Katja Novitskova
Kraupa-Tuskany Zeidler
Kraupa-Tuskany Zeidler
How do we participate in cycles of creation that continue without our involvement? What becomes of the byproducts of those cycles? And what kinds of lives do they go on to have; what new structures do they create? These questions subtly pervade Macro Expansion, Katja Novitskova’s first solo exhibition at Kraupa-Tuskany Zeidler, a constellation of ten works arranged minimally across the two rooms of the gallery.
In the most immediately striking and visible pieces, Approximation I and II (both 2012), Novitskova appropriated familiar images of animals found online to make large-scale, digital prints on aluminium. A mother and baby giraffe interlock heads in an affectionate nuzzle; two emperor penguins stand facing one another heads bowed over the gallery floor in front of an invisible setting sun (here, replaced by Win Win (2012), an acrylic cut out of a laurel crown hanging on the wall behind). Both the penguins and giraffes had been cropped out of their original photographic background and stood in the middle of the gallery floor, replacing their ‘natural’ environment with that of the white cube.
Displayed as free-standing cut-outs, these ‘approximations’ take on a presence, like the publicity cut-outs of famous actors one might encounter upon leaving a cinema. Yet unlike publicity displays, these subtly pixilated images are cropped in places that assert their photographic origins.

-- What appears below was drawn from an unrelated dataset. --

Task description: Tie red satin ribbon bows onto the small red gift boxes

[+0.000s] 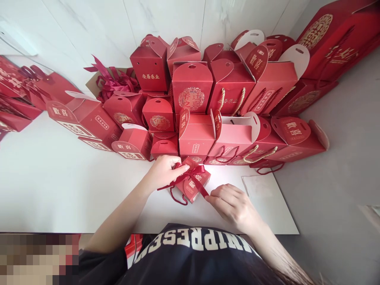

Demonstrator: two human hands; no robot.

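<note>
A small red gift box [192, 186] with gold print sits on the white table [59, 190] right in front of me. A dark red ribbon [194, 171] is tied in a bow on its top. My left hand [163, 170] is closed, pinching a loop of the bow at the box's upper left. My right hand [233, 204] is closed too, pinching the ribbon tail that runs down off the box's right side. A red cord handle hangs from the box's front.
Several red gift boxes [191, 89] with flap handles are stacked in rows against the white wall behind the small box. A cardboard box of loose red ribbons [114, 81] stands at the back left. Large red bags [332, 39] lean at the right. Grey floor lies right of the table edge.
</note>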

The giraffes are cut tightly at their necks, creating a jarring effect that Novitskova has used in past cut-out works. The baby penguin in the original image from the National Geographic has been removed – the artist’s own participation in the evolution of widely available and rapidly changing digital material.
Novitskova’s works demonstrate and literalize a contemporary shift in which digitally circulated images come to take on lives of their own, evolving and moving forward with their own agency. No longer mere representations of nature, penguins and giraffes become representations of the image coming to life.
Nearby, a grid of four digital prints on papyrus further explores the potential and generative transformation of online images. Intensive Differences (2012) features the photograph widely circulated online of Justin Bieber in a wetsuit with a beluga whale, printed with a thumbnail inventory of wetsuit options. Everything is a Becoming (2012) includes a picture of CNN news anchor Anderson Cooper wearing a watch while holding a sloth overprinted with two diagonal rows of available watch models.
These works could be pages out of a contemporary bestiary. Their layout melds the structures of advertising (product placement, multiple models of different products), pop culture heroes, DIY Photoshop collage, and the experience of a Google image search with the anachronistic references to ancient hieroglyphics and the invention of paper itself. Each title refers to concepts from the work of neo-materialist philosopher Manuel De Landa, whose non-anthropocentric view of history focuses on the self-organizing, generative processes that govern systems.
Novitskova does not quite depart from an investigation of De Landa’s models, creating an aesthetic for capturing the perpetuating systems he describes. Here, each occurrence of a human (Justin Bieber, Anderson Cooper) is exposed to a system of processes over which he has no control. It is as though the content of each image is only important as a means of giving rise to other sets of information, rather than referring back to its own history. Perhaps product placement is an evolutionary process in itself, a process from which artists and artworks cannot escape.